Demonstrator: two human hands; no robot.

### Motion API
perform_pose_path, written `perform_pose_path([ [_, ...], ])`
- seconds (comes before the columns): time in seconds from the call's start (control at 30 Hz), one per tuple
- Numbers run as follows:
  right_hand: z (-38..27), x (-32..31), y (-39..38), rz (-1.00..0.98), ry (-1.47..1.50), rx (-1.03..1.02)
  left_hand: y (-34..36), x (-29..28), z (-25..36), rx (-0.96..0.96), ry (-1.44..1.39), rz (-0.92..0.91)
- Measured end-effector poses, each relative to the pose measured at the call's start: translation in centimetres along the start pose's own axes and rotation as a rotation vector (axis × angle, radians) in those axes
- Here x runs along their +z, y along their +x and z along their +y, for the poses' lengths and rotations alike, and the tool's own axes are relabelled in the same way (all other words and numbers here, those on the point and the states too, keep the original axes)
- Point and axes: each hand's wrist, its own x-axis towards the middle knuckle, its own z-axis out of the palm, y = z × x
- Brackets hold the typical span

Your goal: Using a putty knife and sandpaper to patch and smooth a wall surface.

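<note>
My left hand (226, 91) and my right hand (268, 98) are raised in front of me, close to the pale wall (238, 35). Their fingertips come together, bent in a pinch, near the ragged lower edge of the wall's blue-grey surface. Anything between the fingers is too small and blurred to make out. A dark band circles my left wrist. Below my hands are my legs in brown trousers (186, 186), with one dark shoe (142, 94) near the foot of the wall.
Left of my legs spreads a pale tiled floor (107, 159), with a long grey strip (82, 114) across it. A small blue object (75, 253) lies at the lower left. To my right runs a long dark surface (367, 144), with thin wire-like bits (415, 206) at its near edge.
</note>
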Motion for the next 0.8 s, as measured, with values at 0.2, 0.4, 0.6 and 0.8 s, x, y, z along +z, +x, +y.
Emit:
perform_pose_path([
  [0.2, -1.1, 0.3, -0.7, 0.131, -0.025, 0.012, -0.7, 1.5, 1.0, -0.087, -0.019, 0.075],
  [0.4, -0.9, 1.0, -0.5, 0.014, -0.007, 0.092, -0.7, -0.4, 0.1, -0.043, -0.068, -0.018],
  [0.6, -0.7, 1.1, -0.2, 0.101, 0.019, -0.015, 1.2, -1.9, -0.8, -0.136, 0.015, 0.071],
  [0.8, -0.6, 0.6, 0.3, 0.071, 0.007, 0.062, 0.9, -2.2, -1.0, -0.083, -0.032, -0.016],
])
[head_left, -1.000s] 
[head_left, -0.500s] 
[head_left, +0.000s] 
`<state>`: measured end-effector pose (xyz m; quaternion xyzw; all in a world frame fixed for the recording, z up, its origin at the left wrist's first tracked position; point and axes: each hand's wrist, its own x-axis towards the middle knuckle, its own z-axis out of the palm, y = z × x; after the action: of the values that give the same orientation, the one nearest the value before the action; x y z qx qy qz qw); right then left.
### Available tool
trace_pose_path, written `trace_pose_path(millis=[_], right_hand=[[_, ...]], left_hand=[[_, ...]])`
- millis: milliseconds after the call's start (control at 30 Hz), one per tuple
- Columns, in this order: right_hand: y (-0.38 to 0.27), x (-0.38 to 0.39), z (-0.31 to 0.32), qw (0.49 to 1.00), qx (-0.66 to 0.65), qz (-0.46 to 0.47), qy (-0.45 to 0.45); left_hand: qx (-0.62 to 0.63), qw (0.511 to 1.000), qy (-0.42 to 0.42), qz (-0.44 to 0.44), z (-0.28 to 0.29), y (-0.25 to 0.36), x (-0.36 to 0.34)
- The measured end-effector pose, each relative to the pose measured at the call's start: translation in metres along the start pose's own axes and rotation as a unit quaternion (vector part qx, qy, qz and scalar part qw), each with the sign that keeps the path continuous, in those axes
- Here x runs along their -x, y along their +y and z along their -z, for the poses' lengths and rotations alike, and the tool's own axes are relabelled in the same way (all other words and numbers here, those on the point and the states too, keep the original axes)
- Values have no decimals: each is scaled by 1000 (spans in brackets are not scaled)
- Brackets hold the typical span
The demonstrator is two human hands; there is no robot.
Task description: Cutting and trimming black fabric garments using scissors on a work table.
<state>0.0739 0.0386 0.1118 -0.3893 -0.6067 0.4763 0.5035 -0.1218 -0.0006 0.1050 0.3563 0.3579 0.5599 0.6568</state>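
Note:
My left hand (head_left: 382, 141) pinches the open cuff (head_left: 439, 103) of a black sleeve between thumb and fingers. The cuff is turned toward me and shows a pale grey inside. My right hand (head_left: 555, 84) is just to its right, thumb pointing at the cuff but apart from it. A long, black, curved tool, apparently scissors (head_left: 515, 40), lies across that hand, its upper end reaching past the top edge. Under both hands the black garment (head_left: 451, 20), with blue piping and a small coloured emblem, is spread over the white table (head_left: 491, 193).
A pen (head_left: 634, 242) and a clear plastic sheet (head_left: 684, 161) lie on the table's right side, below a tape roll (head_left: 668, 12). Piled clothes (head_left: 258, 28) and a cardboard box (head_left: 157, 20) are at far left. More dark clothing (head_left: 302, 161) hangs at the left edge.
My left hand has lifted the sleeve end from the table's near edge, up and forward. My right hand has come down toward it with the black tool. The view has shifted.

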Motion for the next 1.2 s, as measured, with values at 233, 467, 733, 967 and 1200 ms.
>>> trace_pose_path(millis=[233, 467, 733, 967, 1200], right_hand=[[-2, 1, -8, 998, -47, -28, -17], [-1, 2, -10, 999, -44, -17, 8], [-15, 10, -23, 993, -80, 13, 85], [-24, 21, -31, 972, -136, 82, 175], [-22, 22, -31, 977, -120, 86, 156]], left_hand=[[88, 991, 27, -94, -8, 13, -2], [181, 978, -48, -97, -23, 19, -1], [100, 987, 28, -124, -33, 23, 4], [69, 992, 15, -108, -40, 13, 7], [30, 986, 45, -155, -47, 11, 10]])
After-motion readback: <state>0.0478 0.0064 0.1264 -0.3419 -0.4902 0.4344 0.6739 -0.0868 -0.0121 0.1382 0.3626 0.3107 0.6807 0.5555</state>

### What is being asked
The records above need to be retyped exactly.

### Task response
Demonstrator: two human hands; no robot.

### Motion API
perform_pose_path, written `perform_pose_path([ [_, ...], ])`
- seconds (comes before the columns): time in seconds from the call's start (control at 30 Hz), one per tuple
- Numbers run as follows:
  right_hand: z (-38..27), x (-32..31), y (-39..38), rz (-1.00..0.98), ry (-1.47..1.50), rx (-1.03..1.02)
  left_hand: y (-34..36), x (-29..28), z (-25..36), rx (-0.96..0.96), ry (-1.44..1.39), rz (-0.92..0.91)
- Measured end-effector poses, each relative to the pose measured at the call's start: translation in centimetres along the start pose's own axes and rotation as a rotation vector (axis × angle, radians) in those axes
- Here x runs along their +z, y along their +x and z along their +y, for the poses' lengths and rotations alike, and the tool's own axes are relabelled in the same way (all other words and numbers here, those on the point and the states too, keep the original axes)
- Point and axes: each hand's wrist, its own x-axis towards the middle knuckle, its own z-axis out of the palm, y = z × x
- Brackets hold the typical span

Your goal: Using a putty knife and sandpaper to patch and smooth a wall surface.

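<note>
My left hand (226, 91) and my right hand (268, 98) are raised in front of me, close to the pale wall (238, 35). Their fingertips come together, bent in a pinch, near the ragged lower edge of the wall's blue-grey surface. Anything between the fingers is too small and blurred to make out. A dark band circles my left wrist. Below my hands are my legs in brown trousers (186, 186), with one dark shoe (142, 94) near the foot of the wall.
Left of my legs spreads a pale tiled floor (107, 159), with a long grey strip (82, 114) across it. A small blue object (75, 253) lies at the lower left. To my right runs a long dark surface (367, 144), with thin wire-like bits (415, 206) at its near edge.
</note>
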Motion for the next 0.8 s, as measured, with values at 0.2, 0.4, 0.6 and 0.8 s, x, y, z along +z, +x, +y.
Emit:
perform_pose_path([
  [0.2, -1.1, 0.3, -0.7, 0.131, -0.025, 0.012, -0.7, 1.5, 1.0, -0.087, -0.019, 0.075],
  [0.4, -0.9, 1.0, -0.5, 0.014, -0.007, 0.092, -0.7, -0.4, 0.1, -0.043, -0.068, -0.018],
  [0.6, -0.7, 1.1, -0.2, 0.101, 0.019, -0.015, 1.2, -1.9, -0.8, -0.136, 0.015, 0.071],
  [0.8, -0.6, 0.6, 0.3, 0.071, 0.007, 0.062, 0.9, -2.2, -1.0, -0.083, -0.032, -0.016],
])
[head_left, -1.000s] 
[head_left, -0.500s] 
[head_left, +0.000s] 
`<state>`: measured end-effector pose (xyz m; quaternion xyzw; all in a world frame fixed for the recording, z up, its origin at the left wrist's first tracked position; point and axes: each hand's wrist, its own x-axis towards the middle knuckle, its own z-axis out of the palm, y = z × x; after the action: of the values that give the same orientation, the one nearest the value before the action; x y z qx qy qz qw); right then left.
### Available tool
trace_pose_path, written `trace_pose_path(millis=[_], right_hand=[[_, ...]], left_hand=[[_, ...]])`
- millis: milliseconds after the call's start (control at 30 Hz), one per tuple
- Columns, in this order: right_hand: y (-0.38 to 0.27), x (-0.38 to 0.39), z (-0.31 to 0.32), qw (0.49 to 1.00), qx (-0.66 to 0.65), qz (-0.46 to 0.47), qy (-0.45 to 0.45); left_hand: qx (-0.62 to 0.63), qw (0.511 to 1.000), qy (-0.42 to 0.42), qz (-0.44 to 0.44), z (-0.28 to 0.29), y (-0.25 to 0.36), x (-0.36 to 0.34)
- The measured end-effector pose, each relative to the pose measured at the call's start: translation in metres along the start pose's own axes and rotation as a unit quaternion (vector part qx, qy, qz and scalar part qw), each with the sign that keeps the path continuous, in those axes
- Here x runs along their -x, y along their +y and z along their -z, for the poses' lengths and rotations alike, and the tool's own axes are relabelled in the same way (all other words and numbers here, those on the point and the states too, keep the original axes)
- Values have no decimals: each is scaled by 1000 (spans in brackets are not scaled)
- Brackets hold the typical span
The demonstrator is two human hands; there is no robot.
Task description: Cutting and trimming black fabric garments using scissors on a work table.
<state>0.0739 0.0386 0.1118 -0.3893 -0.6067 0.4763 0.5035 -0.1218 -0.0006 0.1050 0.3563 0.3579 0.5599 0.6568</state>
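Note:
My left hand (head_left: 382, 141) pinches the open cuff (head_left: 439, 103) of a black sleeve between thumb and fingers. The cuff is turned toward me and shows a pale grey inside. My right hand (head_left: 555, 84) is just to its right, thumb pointing at the cuff but apart from it. A long, black, curved tool, apparently scissors (head_left: 515, 40), lies across that hand, its upper end reaching past the top edge. Under both hands the black garment (head_left: 451, 20), with blue piping and a small coloured emblem, is spread over the white table (head_left: 491, 193).
A pen (head_left: 634, 242) and a clear plastic sheet (head_left: 684, 161) lie on the table's right side, below a tape roll (head_left: 668, 12). Piled clothes (head_left: 258, 28) and a cardboard box (head_left: 157, 20) are at far left. More dark clothing (head_left: 302, 161) hangs at the left edge.
My left hand has lifted the sleeve end from the table's near edge, up and forward. My right hand has come down toward it with the black tool. The view has shifted.
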
Motion for the next 1.2 s, as measured, with values at 233, 467, 733, 967 and 1200 ms.
>>> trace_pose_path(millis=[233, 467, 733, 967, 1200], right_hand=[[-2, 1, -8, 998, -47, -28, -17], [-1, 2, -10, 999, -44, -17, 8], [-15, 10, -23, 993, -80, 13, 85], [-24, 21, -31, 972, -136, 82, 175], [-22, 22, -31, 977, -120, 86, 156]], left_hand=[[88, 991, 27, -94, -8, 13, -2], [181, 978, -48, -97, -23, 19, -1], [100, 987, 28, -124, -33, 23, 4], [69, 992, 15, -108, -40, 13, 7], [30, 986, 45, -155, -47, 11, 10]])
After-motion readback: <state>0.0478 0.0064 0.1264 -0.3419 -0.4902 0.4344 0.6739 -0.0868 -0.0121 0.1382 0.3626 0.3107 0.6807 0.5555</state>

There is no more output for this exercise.